Os erros de enfermagem

Especialistas acreditam que apenas a responsabilização de funcionários específicos seja equivocada

Na semana passada, um idoso de 91 anos recebeu alimento na veia e morreu. Em outubro, outra idosa, de 80 anos, teve o mesmo fim após receber café com leite na veia. Ano passado, um menino de dois anos recebeu ácido em vez de sedativo. Outro de quatro anos teve parte do dedo cortada ao ser submetido a uma simples retirada de curativo, e, dois atrás, uma adolescente recebeu vaselina na corrente sanguínea em vez de soro.

Em comum, todos esses erros têm o fato de terem sido praticados pelo pessoal da enfermagem, a maioria auxiliares e técnicos. Nos últimos cinco anos, o número de denúncias envolvendo esses profissionais cresceu 30%. E é incrível que nenhum debate sério sobre como prevenir erros e mortes evitáveis esteja sendo feito.

Não basta acionar o piloto automático dos processos administrativos internos e inquéritos criminais. Isso, é claro, faz parte do protocolo, mas o buraco é mais embaixo.

Uma questão central é a falta de formação adequada do enfermeiro, técnico e auxiliar de enfermagem. A exemplo do que acontece com os médicos, o país viu crescer nos últimos anos o número de cursos de qualidade duvidosa na área de enfermagem.

O Brasil tem hoje cerca de 1,5 milhão de profissionais da área (300 mil enfermeiros, 1,1 milhão de técnicos e auxiliares), segundo o Conselho Federal de Enfermagem.

Além da má formação, os que estão no mercado pouco se atualizam porque ganham mal. Faltam políticas públicas que ofereçam capacitação gratuita a esses profissionais. Muitos serviços privados também não dão bola para isso.

Vários estudos indicam que esses profissionais também sofrem com a sobrecarga de trabalho, com o estresse e a fadiga. Isso se soma à baixa remuneração que os obriga a ter três, quatro empregos. É claro que isso não os isenta da responsabilidade e da obrigação de saber que, qualquer erro no cuidado com o paciente, pode ser fatal.

SEGURANÇA DO PACIENTE

Há, porém, uma outra forma de enxergar o problema. Especialistas acreditam que apenas a responsabilização de funcionários específicos seja equivocada pois a questão é muito mais ampla e diz respeito a todo um processo que passa por outros atores dentro de um hospital, por exemplo. Ou seja, os responsáveis não podem deixar de responder legalmente, mas é preciso observar tudo de forma sistêmica.

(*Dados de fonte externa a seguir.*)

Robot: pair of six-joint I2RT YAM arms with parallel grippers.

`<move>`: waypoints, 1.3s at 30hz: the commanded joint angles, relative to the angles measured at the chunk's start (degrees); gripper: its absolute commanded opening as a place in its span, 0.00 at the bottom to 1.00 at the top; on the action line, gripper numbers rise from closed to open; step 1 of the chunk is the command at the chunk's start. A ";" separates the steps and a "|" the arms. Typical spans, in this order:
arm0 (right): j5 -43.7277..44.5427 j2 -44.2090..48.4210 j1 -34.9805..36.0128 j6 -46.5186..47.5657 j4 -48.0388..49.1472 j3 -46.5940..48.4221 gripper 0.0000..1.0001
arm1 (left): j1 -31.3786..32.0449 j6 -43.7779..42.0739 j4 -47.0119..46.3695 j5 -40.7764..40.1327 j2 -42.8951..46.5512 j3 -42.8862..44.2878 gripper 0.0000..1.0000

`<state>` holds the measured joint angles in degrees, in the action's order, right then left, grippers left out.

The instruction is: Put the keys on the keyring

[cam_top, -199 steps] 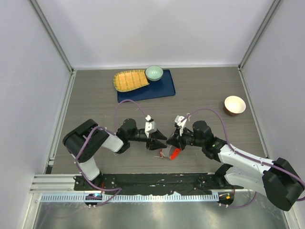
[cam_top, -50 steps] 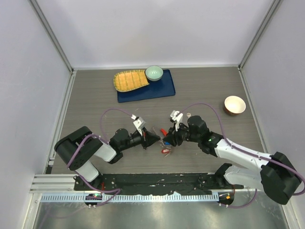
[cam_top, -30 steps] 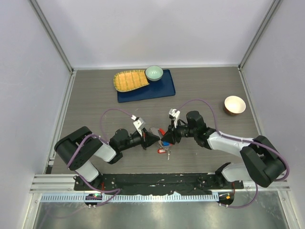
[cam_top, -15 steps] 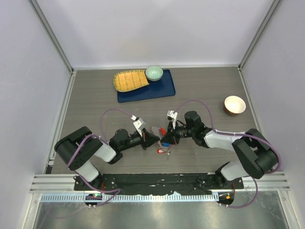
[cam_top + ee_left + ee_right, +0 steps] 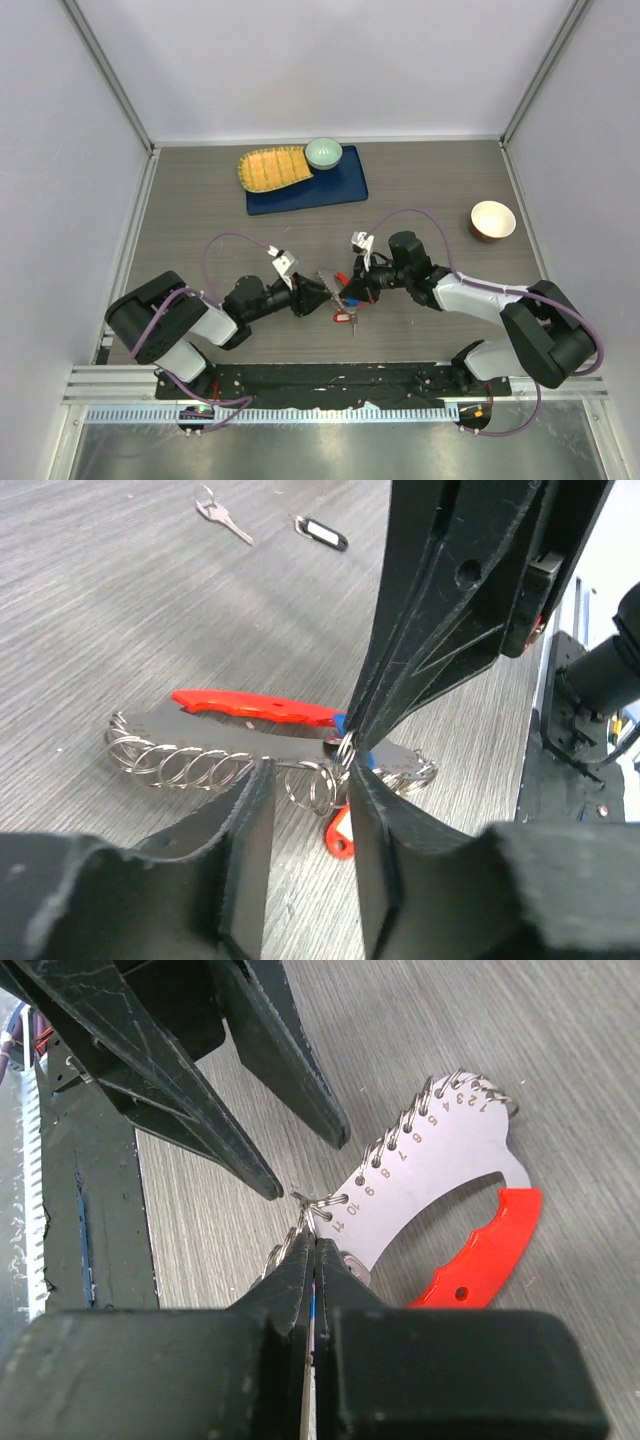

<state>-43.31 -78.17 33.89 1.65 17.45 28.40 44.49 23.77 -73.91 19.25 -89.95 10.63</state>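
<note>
The keyring (image 5: 440, 1175) is a flat metal plate with numbered holes, wire rings and a curved red tag (image 5: 482, 1250), lying on the table; it also shows in the left wrist view as the keyring (image 5: 225, 735). My right gripper (image 5: 312, 1242) is shut on the blue key (image 5: 340, 722), a thin blue edge showing between its fingers, and its tip is at the ring by hole 11. My left gripper (image 5: 308, 775) is open, its fingers either side of loose rings and the red key (image 5: 340, 835). From above, the left gripper (image 5: 318, 297) and right gripper (image 5: 346, 290) nearly meet.
A bare silver key (image 5: 225, 518) and a black tag (image 5: 322, 532) lie farther off. At the back are a blue mat (image 5: 335, 190) with a woven tray (image 5: 272, 168) and a green bowl (image 5: 323, 152). A wooden bowl (image 5: 492, 220) sits at the right.
My left gripper has opened and shifted slightly nearer the front edge. My right gripper has closed and now pinches at the keyring's end.
</note>
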 commanded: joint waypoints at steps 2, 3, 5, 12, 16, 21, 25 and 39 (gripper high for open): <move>2.43 4.08 0.30 5.11 -5.58 4.29 0.01 | -0.81 -5.48 -3.73 -2.55 8.10 -0.35 0.49; 2.79 4.25 0.56 5.64 -6.11 4.47 0.01 | -0.81 -6.45 -0.48 -2.02 9.69 0.26 0.51; 4.45 4.95 1.35 7.48 -8.21 5.26 0.01 | -0.81 -10.75 9.80 0.70 14.34 2.54 0.58; 7.10 6.28 3.55 10.48 -11.30 6.84 0.01 | -0.81 -20.07 25.74 7.73 16.84 7.47 0.61; 9.20 6.89 4.87 12.41 -13.14 7.63 0.01 | -0.81 -21.74 27.85 11.42 14.28 9.14 0.60; 11.49 7.16 6.89 13.99 -15.17 8.25 0.01 | -1.42 -25.70 32.33 16.25 13.05 11.07 0.58; 12.98 7.42 8.12 15.14 -16.13 8.69 0.01 | -1.42 -27.45 33.22 18.45 12.17 11.69 0.57; 15.36 8.39 10.93 16.98 -17.10 9.48 0.01 | -1.42 -26.76 29.52 20.04 8.74 11.78 0.35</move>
<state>-28.82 -71.88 43.99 17.52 -1.43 35.07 43.38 -3.22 -41.56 37.43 -80.34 20.60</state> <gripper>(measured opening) 0.031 0.395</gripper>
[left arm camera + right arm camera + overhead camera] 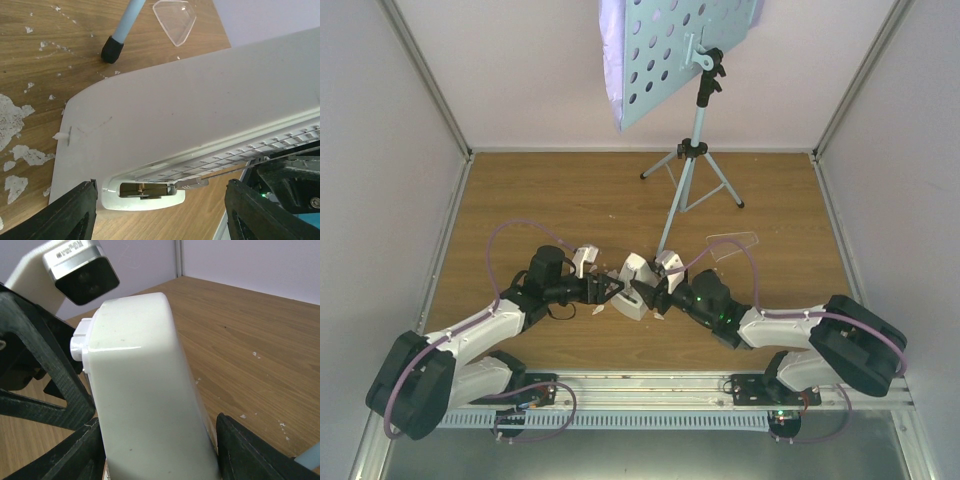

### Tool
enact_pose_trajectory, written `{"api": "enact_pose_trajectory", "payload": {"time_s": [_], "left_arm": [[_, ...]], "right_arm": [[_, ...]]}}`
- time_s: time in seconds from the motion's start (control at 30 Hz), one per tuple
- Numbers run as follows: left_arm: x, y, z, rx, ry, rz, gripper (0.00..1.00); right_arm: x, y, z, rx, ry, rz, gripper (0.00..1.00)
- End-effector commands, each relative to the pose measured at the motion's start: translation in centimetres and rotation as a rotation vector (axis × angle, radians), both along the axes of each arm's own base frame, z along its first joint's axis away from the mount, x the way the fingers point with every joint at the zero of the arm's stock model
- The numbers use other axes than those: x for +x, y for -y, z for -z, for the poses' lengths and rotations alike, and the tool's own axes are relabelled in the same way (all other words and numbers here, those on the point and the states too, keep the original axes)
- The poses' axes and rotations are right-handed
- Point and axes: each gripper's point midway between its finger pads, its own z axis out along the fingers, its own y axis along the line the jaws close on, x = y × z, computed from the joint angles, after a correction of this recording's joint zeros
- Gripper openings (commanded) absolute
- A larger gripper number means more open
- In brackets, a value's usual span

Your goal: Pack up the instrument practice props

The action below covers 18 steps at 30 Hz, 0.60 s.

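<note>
Count: one lilac pages (613, 70) bundle, seen only as an edge, so the sheets could not be counted; one music stand (692, 130) with three legs; one metronome (200, 110); one clear cover (732, 246).
Around, left side: white crumbs (15, 117) lay on the counter (520, 200).
Around, middle: the black foot (112, 50) of the stand's near leg stood just behind the metronome.
Around, right side: the clear cover lay flat, apart from both arms.
Left gripper (608, 290): its fingers (75, 215) were spread wide on both sides of the metronome; no firm hold was visible.
Metronome place: near the middle of the counter, between the two grippers; contact with the counter could not be told.
Metronome axis: in the left wrist view, long axis from lower left to upper right, with the scale face toward the camera.
Right gripper (643, 292): closed on the metronome, with a finger (250, 450) against each side; the body pointed away from this wrist.
Stand: upright at the back centre, with the desk tilted and its back toward the top camera.
</note>
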Motion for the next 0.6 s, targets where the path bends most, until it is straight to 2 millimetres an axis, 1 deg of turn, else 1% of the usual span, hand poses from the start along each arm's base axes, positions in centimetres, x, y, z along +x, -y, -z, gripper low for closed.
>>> {"api": "enact_pose_trajectory", "payload": {"time_s": [0.0,0.1,0.2,0.37,0.47,0.57], "left_arm": [[0.39,0.32,-0.81,-0.016,0.084,0.017,0.71],[0.24,0.16,-0.81,-0.012,0.091,0.014,0.71],[0.01,-0.04,-0.75,-0.009,0.098,0.01,0.71],[-0.24,-0.34,-0.42,0.002,0.096,0.004,0.71],[-0.3,-0.44,-0.41,0.003,0.097,0.001,0.71],[-0.29,-0.44,-0.49,0.002,0.102,0.001,0.71]], "right_arm": [[0.74,0.0,-0.79,0.032,-0.001,0.028,0.65],[1.04,-0.01,-0.91,0.031,-0.004,0.04,0.69],[1.31,0.03,-1.02,0.033,-0.008,0.051,0.7],[1.68,0.41,-1.22,0.043,-0.018,0.071,0.7],[1.6,0.59,-1.21,0.052,-0.018,0.068,0.67],[1.31,0.69,-1.09,0.06,-0.018,0.056,0.67]]}}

A verdade é que a saúde ainda está engatinhando quando o assunto é segurança do paciente. O que vemos acontecer hoje é a falta de preocupação com erros que ocorrem durante o percurso, problemas que não recebem a atenção necessária para a identificação e a correção.

O caso da auxiliar de enfermagem que em 2010 aplicou vaselina em vez de soro na veia da menina Stephanie, 12, provocando sua morte, é típico. Em depoimento à polícia, ela disse que foi induzida ao erro pelo próprio hospital, já que o recipiente onde estava armazenado o liquido não dava condições de saber que se tratava de vaselina. Ou seja, soro e vaselina estavam em recipientes iguais, com o mesmo tipo de letra, posição e diagramação.

Muitos programas de segurança hospitalar se miram hoje nas regras da aviação. Em um avião, por exemplo, qualquer falha é registrada e estudada, para que as soluções sejam encontradas e que o mesmo erro não se repita. É claro que acidentes acontecem e vão continuar acontecendo, mas essas atitudes preventivas minimizam em muito as chances de dar alguma coisa errada.

Nos hospitais, a revisão dos processos e a capacitação permanente dos profissionais deveria ser a regra número um. Mas, infelizmente, há muitos gestores mais preocupados com hotelaria (porque é isso que salta aos olhos do cliente) do que em investir na segurança do paciente. Quantas Stephanies ainda vão precisar morrer para que esse assunto seja levado a sério?